On paper they seem to be good machines, I have a T190, but again that doesnt compare, I know the T110 is new, so probably not a lot of owners out there yet.


----------



## snocrete (Feb 28, 2009)

SullivanSeptic;915375 said:


> A buddy of mine has a T190 and he says its underpowered.


He must have an old model (46 hp or 56hp)....cause the last 2 I've owned (07 model 61hp & 09 model 66hp) are insanely powerful. In fact, running a 80 in bucket digging and moving dirt is no problem at all. I regularly run a 74 in bucket on it though.



sidthss;915387 said:


> On paper they seem to be good machines, I have a T190, but again that doesnt compare, I know the T110 is new, so probably not a lot of owners out there yet.


Agreed on the T110, but it does look fun....... I was told by someone that the T140 hasent been a great seller cause its to small to do big work and to big for small work? From what my experience has been....(and this may have to do with my area and the type of work I do)...If I cant get in there and do the job with my 190, I have to go all the way down to 463, 323 mini x, MT 52 sized machines (36 in wide).


----------



## bashbro1 (Oct 30, 2009)

I have not used a Bobcat T110 but I have spent some time in an ASV RC-30 which is roughly the same power, size, and lift. If you are clearing sidewalks and small drives I cannot imagine a better machine. We used the RC-30 to clean out barn stalls and its size was a godsend since we could not get anything bigger in there much less spin around and clean edges with. 

I looked at a ASV RC-30 pretty seriously but settled on an ASV 4810. So not even close in the end but both good machines.

good luck.


----------



## Hegartydirtwork (Oct 26, 2009)

I used to work for another contractor that had a t200 and a t140, I think the 140 was pound for pound a better machine. We used those units for everything I would like to get a 140 for myself eventually.


----------



## mrsops (Dec 28, 2009)

I have a 2008 bobcat t190 and i dont think its underpowered in anyway.. For its size and weight i think it can do plenty of work and the big thing for me is that its only 66'' wide.. It has no problem at all handling a 72'' bucket either. It also lifts pavers and sod with no problem what so ever.


----------



## DeVries (Nov 27, 2007)

I find the T190 is way underpowered. I've heard that the New Holland and Case machines are the best track machines and they offer 2 speed transmission which I don't think Bobcat does.


----------



## Hegartydirtwork (Oct 26, 2009)

Its all about the operator


----------



## mrsops (Dec 28, 2009)

DeVries;930587 said:


> I find the T190 is way underpowered. I've heard that the New Holland and Case machines are the best track machines and they offer 2 speed transmission which I don't think Bobcat does.

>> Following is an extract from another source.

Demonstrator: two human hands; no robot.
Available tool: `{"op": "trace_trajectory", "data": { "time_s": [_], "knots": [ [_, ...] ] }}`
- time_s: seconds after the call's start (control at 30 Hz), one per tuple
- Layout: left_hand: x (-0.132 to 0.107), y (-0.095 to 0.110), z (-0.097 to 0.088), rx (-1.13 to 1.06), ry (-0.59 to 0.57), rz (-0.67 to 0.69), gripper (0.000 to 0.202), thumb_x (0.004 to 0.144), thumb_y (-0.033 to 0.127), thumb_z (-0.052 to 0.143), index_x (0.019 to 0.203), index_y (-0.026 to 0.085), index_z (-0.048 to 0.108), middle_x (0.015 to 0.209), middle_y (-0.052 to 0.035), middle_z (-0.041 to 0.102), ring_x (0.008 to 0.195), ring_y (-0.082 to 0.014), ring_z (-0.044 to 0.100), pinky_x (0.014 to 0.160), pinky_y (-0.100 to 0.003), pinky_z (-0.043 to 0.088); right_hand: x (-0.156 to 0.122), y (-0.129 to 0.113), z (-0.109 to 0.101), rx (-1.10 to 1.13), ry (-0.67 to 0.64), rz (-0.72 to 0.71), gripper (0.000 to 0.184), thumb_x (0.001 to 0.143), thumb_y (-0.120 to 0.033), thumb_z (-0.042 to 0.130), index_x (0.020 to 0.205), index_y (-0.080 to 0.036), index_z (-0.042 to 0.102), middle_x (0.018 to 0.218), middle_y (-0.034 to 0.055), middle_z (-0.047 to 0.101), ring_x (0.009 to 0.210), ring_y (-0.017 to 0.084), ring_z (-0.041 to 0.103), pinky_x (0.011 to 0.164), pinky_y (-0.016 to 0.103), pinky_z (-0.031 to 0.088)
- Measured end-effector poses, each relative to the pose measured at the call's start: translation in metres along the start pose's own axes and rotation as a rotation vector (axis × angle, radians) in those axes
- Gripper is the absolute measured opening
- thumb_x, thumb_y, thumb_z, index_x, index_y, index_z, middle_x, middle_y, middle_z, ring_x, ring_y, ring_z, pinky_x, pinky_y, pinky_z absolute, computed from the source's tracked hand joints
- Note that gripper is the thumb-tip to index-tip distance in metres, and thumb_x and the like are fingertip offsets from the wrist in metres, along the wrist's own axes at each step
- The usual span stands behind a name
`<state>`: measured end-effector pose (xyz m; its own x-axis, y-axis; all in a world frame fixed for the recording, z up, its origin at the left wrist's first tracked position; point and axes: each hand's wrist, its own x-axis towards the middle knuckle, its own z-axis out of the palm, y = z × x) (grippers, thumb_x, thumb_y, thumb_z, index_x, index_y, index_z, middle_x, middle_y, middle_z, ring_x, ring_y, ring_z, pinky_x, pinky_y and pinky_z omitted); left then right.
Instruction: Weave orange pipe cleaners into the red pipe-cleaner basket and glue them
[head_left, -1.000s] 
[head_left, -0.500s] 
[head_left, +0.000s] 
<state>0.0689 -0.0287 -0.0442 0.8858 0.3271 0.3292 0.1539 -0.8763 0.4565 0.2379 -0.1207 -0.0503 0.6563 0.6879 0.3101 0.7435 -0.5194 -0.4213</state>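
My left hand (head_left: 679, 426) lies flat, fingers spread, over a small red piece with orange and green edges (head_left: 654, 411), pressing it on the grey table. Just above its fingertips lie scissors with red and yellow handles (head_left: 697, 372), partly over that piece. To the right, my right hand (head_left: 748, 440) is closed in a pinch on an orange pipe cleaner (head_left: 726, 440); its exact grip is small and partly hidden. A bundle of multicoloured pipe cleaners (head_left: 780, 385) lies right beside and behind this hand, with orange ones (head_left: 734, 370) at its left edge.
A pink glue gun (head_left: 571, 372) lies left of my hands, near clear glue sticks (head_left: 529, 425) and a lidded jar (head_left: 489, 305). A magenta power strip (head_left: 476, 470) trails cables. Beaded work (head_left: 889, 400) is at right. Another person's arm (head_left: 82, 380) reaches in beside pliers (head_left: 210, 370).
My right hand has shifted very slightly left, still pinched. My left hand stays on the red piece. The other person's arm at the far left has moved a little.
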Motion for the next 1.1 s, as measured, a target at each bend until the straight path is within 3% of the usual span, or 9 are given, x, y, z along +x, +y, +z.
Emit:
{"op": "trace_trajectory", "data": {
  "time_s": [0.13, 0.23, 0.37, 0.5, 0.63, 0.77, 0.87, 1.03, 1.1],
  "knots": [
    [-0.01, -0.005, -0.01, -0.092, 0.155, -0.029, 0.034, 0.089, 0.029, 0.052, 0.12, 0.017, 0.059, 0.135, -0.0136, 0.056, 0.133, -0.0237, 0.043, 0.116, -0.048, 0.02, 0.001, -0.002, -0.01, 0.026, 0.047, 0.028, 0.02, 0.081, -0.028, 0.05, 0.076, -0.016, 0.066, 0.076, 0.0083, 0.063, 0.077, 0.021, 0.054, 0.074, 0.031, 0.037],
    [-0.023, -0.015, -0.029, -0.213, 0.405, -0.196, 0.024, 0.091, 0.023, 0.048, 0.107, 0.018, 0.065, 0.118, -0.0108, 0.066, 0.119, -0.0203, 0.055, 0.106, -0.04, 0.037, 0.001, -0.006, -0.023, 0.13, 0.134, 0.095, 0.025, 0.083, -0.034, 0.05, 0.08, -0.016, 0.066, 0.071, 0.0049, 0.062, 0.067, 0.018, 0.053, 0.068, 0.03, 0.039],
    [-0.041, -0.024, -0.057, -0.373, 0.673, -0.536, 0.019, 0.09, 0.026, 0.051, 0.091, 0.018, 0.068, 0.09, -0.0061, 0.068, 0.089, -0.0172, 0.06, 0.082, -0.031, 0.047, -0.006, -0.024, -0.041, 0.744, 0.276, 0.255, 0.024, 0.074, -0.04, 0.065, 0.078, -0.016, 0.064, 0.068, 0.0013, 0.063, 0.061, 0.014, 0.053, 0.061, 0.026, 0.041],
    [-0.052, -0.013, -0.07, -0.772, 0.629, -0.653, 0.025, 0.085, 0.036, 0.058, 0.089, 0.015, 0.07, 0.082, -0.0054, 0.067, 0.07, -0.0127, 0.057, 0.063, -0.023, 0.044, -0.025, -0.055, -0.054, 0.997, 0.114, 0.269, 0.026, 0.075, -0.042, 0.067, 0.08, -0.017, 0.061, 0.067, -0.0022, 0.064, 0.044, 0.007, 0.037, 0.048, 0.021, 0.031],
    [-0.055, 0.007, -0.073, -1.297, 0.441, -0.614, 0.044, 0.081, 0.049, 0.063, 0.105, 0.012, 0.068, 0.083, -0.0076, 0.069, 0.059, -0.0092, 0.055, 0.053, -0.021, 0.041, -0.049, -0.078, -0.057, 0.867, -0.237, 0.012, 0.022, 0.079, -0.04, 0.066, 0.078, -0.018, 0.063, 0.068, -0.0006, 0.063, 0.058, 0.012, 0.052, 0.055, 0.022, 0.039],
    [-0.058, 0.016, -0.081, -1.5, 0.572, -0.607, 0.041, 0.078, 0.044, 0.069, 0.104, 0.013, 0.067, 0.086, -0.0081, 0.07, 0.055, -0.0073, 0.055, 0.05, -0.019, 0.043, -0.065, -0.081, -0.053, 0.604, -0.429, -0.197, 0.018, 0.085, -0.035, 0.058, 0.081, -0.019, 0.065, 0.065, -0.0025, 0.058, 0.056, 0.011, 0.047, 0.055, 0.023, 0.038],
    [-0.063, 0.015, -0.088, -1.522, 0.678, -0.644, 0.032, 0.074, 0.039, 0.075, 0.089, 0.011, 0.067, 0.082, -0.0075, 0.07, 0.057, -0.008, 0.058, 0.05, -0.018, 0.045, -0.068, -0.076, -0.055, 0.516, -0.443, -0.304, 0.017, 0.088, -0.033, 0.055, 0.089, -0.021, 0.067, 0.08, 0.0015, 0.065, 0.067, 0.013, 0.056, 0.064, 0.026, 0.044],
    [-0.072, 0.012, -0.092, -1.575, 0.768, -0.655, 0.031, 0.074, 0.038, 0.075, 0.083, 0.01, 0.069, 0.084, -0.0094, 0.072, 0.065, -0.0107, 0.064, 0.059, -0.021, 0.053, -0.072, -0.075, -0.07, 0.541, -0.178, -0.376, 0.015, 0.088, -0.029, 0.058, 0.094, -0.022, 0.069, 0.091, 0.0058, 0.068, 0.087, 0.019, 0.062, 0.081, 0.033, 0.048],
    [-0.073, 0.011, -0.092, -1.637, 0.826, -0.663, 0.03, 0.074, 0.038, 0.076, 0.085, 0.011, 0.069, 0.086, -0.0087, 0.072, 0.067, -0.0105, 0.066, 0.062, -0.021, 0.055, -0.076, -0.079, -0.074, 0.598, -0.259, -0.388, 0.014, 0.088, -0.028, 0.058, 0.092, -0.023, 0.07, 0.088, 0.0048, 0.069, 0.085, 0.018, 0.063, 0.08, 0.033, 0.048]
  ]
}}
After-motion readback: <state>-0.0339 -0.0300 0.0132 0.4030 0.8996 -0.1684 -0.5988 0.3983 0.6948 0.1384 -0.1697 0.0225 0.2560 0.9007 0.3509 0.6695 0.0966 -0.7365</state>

Ive heard very different about new holland ctl machines. I heard there the least reliable out of all the ctls on the market. I have ran new holland machines before i think they have horrible visibility to. Case makes a good skid steer but i think they need some more work on there ctl machines.


----------



## mrsops (Dec 28, 2009)

Hegartydirtwork;930633 said:


> Its all about the operator


I agree with you on that 100%


----------



## Ford Guy (Feb 7, 2007)

i was told by the owner of a case dealer that they still had some things to work out on their CTL


----------



## sidthss (Oct 23, 2009)

You were told that by a _case_ dealer???!?


----------



## getoffroad (Dec 10, 2006)

I have an 07 t-190. I've run many different ctl's and like my 190, but none i've run come close to the takeuchi! Powerfull machine and the best door of any skid steer hands down!


----------



## BIGBEN2004 (Aug 28, 2008)

Ford Guy;946344 said:


> i was told by the owner of a case dealer that they still had some things to work out on their CTL


I was told the same thing by my local Case dealer. My Bobcat dealer also said I wouldn't like the T190 because it is underpowered. I tested allot and bought a Takeuchi TL130. Hands down out performs any machine in its size. The Case 440CT had more push power but didn't have as nice cab or controls and didn't feel as strong in the Hyd. I would like to try a TL120, that is in the Bobcat T140 size range. I looked at the T110 and the final drive has a bolt setup instead of a oil bath final drive like all the others. It looked light duty to me but I haven't run one yet so I can't comment.


----------



## getoffroad (Dec 10, 2006)

I forgot about the tl 120, that's the machine you need to try out before you buy a t140 wiseguylawns!! You will not be dissapionted!


----------